You’ll note that the WayBack machine behaves very differently when used to view a clip that did exist. It tries to load the page, fails to, and takes us to an error page:

So the “slitsuox” page doesn’t exist, and didn’t exist on Jan 7, 2017 when the article was posted. This isn’t my “opinion”. It’s fact, arrived at by research. Research that you can verify. Do you see the difference between my post (and, for example, the CBS articles posted on their website) and the Mediaite article? I ask you to take nothing on faith. I show my work. Fake news sources don’t do that. All you have to do is check.

Again, one would suppose if the creator of that article was pulling a fast one then someone on the internet would have been quick to call him on his misleading and bogus tactics. It has been said if you ever want the right answer to something post something that is wrong on the internet and you will quickly be corrected. The internet it not known for letting things like that slide and Mediaite is visited enough that this guy’s article probably got some views at the time. We can assume that it is highly likely that someone, somewhere, would have pointed out if the links were all bogus and the article a sham.

The only other thing you can do is write him and ask. Anything else is speculation.

You’re right – we absolutely can. If only there was some sort of way for people to post their thoughts and reactions to articles on the internet – some sort of… “Comment” section, perhaps?

Oh, wait. There is.

And another one.

The comments section is full of people calling this guy out on his bullshit. You’ll notice that they’re doing this on the day the article came out.

EDIT: To be clear – the comment section is EVEN MORE FULL of people who buy the bullshit he’s selling and are eager to gobble it up. But there’s more than a few comments pointing out these issues. The user I linked screenshots of even asks for a link to the actual audio, from CBS, or the Reddit thread, and is hounded away by partisan barking.

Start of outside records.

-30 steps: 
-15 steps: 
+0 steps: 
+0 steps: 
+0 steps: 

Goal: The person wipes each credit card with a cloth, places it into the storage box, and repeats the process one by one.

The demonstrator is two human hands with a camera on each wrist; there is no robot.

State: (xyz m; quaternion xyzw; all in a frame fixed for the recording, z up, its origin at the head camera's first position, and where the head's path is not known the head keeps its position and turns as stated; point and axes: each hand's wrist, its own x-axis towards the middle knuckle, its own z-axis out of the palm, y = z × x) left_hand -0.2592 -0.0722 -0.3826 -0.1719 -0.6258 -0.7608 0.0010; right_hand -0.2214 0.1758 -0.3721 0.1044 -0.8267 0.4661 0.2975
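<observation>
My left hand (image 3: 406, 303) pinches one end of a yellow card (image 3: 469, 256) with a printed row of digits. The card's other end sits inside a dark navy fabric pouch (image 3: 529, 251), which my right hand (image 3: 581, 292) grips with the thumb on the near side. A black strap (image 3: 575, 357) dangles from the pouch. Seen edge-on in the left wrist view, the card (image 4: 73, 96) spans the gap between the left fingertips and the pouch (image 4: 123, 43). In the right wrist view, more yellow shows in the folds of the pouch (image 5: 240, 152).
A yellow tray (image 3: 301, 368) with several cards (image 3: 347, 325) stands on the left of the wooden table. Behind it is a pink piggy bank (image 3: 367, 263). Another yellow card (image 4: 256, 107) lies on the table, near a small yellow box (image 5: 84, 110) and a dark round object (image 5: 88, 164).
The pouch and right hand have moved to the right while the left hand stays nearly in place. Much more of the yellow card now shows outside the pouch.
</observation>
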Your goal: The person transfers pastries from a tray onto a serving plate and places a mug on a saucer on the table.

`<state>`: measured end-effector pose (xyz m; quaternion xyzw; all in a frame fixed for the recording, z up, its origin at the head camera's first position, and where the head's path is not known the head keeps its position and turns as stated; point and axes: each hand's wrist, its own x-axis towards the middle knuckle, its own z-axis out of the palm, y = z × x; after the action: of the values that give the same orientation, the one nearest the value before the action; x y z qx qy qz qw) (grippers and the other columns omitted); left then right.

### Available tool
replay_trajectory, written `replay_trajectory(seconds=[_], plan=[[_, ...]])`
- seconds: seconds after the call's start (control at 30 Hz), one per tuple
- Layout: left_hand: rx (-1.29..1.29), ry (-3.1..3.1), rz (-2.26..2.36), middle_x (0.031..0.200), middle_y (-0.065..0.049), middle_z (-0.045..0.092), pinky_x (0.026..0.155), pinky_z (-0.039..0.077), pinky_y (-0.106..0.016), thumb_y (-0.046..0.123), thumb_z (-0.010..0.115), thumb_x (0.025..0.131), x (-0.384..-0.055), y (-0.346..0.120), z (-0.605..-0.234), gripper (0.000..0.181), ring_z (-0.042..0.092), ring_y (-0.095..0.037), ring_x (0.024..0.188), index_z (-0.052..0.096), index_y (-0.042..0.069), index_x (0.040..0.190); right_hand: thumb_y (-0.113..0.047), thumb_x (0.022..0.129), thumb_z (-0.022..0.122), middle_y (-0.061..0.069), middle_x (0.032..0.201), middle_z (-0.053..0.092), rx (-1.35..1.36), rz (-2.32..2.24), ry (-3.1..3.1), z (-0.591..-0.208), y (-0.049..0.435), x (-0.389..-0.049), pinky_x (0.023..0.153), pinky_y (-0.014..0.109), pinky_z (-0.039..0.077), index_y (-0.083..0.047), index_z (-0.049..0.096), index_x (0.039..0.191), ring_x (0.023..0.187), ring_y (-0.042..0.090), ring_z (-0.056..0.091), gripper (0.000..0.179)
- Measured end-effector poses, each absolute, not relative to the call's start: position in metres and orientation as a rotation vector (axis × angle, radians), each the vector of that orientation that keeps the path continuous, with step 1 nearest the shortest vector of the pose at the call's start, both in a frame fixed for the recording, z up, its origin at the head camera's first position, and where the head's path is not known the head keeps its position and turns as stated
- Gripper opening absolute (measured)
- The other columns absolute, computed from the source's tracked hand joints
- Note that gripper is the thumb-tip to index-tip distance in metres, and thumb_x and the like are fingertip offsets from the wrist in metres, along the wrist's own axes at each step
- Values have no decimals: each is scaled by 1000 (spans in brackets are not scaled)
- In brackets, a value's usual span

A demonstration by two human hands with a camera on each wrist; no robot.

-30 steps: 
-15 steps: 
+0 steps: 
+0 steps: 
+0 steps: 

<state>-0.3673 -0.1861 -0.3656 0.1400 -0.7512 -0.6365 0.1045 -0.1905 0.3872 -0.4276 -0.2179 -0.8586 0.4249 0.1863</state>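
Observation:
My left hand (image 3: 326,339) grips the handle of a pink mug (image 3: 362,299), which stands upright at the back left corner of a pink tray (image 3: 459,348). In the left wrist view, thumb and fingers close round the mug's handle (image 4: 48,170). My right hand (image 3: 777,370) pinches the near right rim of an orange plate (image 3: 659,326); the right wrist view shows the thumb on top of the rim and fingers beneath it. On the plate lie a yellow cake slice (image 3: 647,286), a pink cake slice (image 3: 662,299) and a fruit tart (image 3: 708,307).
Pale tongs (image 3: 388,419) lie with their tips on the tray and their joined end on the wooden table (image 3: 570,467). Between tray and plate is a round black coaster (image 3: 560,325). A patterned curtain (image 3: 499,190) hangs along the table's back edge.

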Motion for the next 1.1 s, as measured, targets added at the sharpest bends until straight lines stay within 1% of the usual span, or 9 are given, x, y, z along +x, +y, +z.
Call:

I looked for the comment section but it wasn’t there…mustn’t have loaded on my first try.

My bad.

No worries, most of the comments were utter trash. As you would expect of a comments section on the internet :stuck_out_tongue: finally what I did was spam “load more…” then scroll all the way down and hit “load more…” again, until I had a few thousand comments loaded; then I used Ctrl+F to look for various key words.

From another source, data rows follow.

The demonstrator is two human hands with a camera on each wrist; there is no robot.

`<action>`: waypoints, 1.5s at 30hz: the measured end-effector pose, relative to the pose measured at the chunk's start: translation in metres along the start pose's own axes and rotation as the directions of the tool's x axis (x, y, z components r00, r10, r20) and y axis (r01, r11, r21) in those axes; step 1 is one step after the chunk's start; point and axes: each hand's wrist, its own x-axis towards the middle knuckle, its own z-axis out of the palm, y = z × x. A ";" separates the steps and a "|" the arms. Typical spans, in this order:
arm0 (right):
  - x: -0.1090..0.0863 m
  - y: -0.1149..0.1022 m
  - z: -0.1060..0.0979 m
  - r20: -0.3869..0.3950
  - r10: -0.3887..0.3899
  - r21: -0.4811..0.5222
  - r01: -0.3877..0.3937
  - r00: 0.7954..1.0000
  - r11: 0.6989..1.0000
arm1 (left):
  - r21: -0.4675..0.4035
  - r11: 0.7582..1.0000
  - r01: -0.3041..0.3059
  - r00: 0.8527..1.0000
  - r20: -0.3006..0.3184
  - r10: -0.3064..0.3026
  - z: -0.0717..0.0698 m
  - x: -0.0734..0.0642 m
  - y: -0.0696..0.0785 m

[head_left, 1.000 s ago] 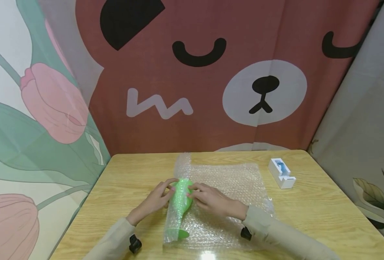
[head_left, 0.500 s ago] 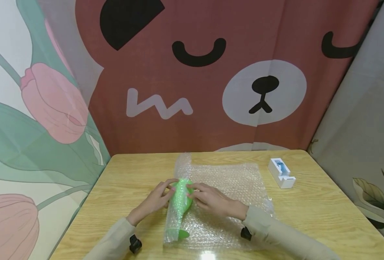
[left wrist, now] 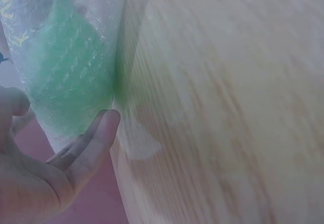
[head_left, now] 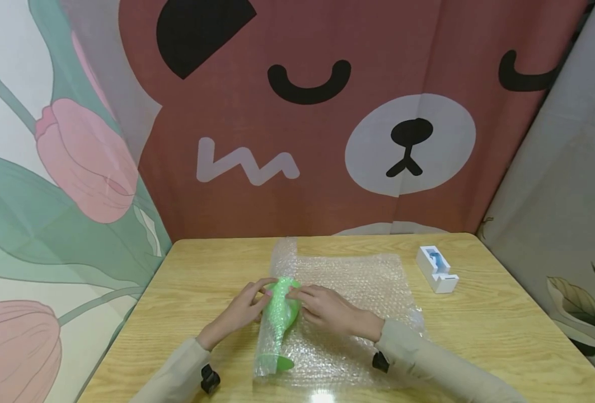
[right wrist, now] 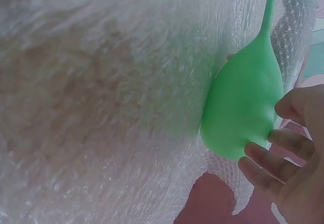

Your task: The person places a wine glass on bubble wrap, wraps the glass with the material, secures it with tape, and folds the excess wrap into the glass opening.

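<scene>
A green wine glass (head_left: 291,319) lies on a sheet of bubble wrap (head_left: 357,285), its bowl away from me and its foot toward me. The sheet's left edge is folded over the glass's left side, while the right side of the bowl is bare in the right wrist view. My left hand (head_left: 237,313) holds the wrapped bowl from the left, fingers near the rim end in the left wrist view. From the right, my right hand (head_left: 329,310) holds the bowl, its thumb and fingertips on the glass and the fold's edge. The rim's opening is hidden.
A white tape dispenser (head_left: 437,270) with blue tape stands at the back right of the wooden table (head_left: 478,336). The bubble wrap spreads to the right under my right forearm. A curtain (head_left: 317,207) with a bear print hangs behind the table.
My right fingertips have shifted slightly left, over the top of the bowl and the folded wrap. The left hand and the tape dispenser stay in place.
</scene>
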 end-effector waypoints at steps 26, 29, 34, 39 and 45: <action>-0.003 0.002 0.005 -0.031 -0.036 0.101 0.039 0.999 0.994 | 0.011 0.999 -0.033 0.998 0.052 0.032 0.002 0.001 -0.003; -0.002 0.001 0.005 -0.016 -0.023 0.121 0.025 1.000 0.992 | 0.044 0.998 -0.039 0.999 0.037 0.037 0.002 0.000 -0.003; -0.001 -0.002 0.004 -0.015 -0.016 0.126 0.018 1.000 0.992 | 0.051 0.998 -0.043 0.999 0.036 0.041 0.000 -0.001 -0.002; -0.001 -0.003 0.004 -0.016 -0.016 0.120 0.018 1.000 0.993 | 0.031 0.999 -0.025 0.999 0.031 0.024 0.000 -0.002 -0.001; -0.002 0.000 0.006 -0.013 -0.012 0.149 0.014 1.000 0.989 | -0.008 1.000 -0.012 1.000 -0.005 0.012 0.001 -0.002 0.000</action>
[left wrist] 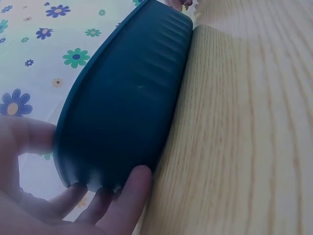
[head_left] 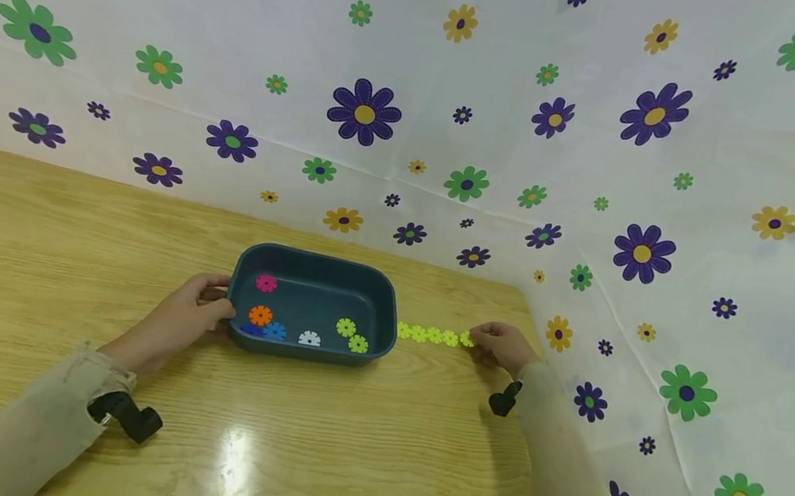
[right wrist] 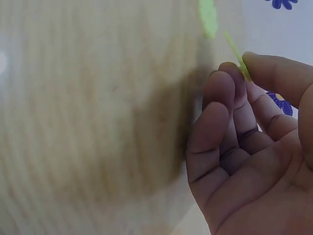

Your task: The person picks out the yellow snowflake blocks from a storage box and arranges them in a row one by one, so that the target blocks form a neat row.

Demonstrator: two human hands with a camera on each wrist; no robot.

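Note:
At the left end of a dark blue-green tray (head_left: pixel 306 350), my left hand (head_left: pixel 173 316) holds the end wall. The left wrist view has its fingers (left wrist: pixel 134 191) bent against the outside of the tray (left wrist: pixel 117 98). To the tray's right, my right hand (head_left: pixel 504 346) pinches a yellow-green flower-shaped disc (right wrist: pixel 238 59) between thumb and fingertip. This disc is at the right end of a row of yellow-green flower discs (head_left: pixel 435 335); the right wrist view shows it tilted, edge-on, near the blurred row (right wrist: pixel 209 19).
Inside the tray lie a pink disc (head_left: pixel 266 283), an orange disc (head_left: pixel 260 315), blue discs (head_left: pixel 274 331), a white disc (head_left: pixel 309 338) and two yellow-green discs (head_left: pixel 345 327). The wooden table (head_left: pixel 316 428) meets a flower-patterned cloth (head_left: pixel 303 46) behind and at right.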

Yes, it was a deliberate reference to the Monty Python Spanish Inquisition sketch, posted for the purpose of wry humor.

@ Bullitt — I have a question for you.

This was several days ago, but Bullitt didn’t deign to elucidate.

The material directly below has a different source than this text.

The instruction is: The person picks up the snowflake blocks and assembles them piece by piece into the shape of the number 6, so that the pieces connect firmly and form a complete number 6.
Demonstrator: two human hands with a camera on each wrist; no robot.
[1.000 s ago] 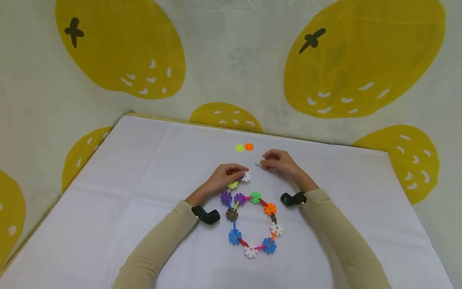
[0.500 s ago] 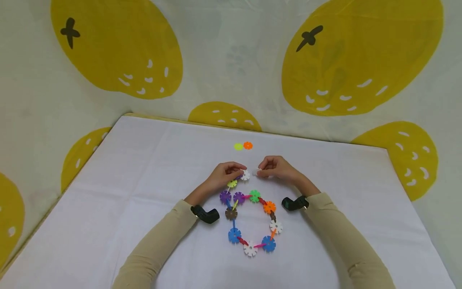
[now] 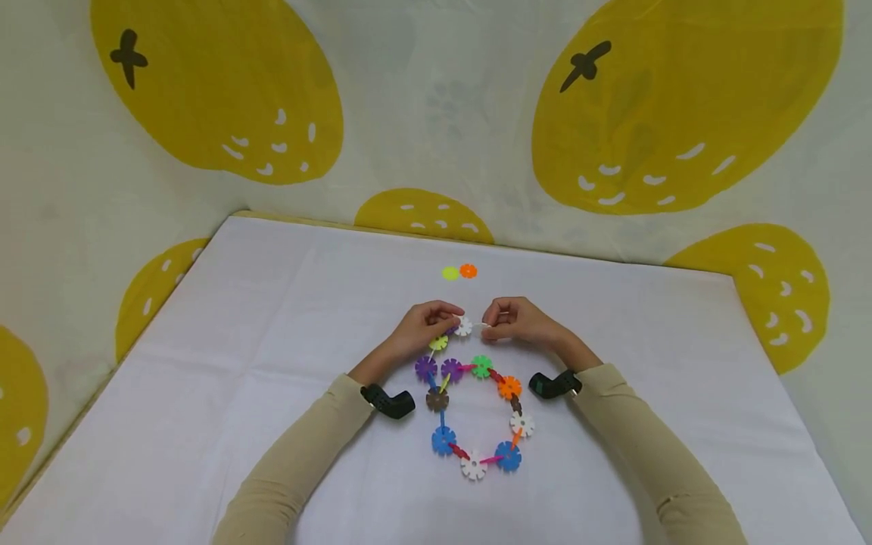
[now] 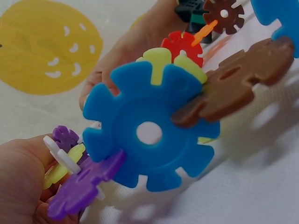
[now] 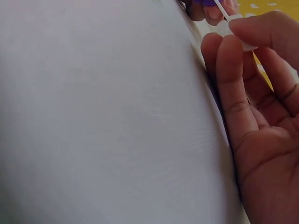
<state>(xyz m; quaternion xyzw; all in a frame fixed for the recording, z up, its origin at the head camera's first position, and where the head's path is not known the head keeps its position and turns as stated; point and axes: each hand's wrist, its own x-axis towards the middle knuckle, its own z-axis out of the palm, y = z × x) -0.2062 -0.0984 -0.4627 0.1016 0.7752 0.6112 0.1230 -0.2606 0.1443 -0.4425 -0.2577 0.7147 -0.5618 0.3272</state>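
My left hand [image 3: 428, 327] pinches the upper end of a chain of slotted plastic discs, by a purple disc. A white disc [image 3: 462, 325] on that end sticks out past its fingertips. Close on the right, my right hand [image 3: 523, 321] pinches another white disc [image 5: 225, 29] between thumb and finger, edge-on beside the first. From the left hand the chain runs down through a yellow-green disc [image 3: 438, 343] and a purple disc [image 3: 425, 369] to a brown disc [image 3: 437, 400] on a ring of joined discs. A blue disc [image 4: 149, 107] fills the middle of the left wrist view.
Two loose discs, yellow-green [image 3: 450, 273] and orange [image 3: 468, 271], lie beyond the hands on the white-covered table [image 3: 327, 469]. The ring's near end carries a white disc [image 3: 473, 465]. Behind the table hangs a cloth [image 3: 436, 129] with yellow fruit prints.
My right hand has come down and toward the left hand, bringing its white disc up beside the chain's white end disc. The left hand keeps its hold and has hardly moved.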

@ Bullitt — if my counting is correct, I made 11 assertions in the subject post; the 11 assertions are clearly separated by bullet marks. Would you kindly tell us please which of the assertions are “far removed from reality”?

Thanks in advance.

I’ve not followed your subthread; would the following be a fair summary of the above exchange? :
B: The CBS reporting, when viewed in its entirety. is objective, fair and non-racist.

JP: Many of us don’t watch CBS; we watch excerpts from CBS on some other source, e.g. FoxNews. It is CBS’s responsibility to add qualifiers to every sentence so that, when Fox runs brief clips, the CBS reporting is still seen to be objective, fair and non-racist.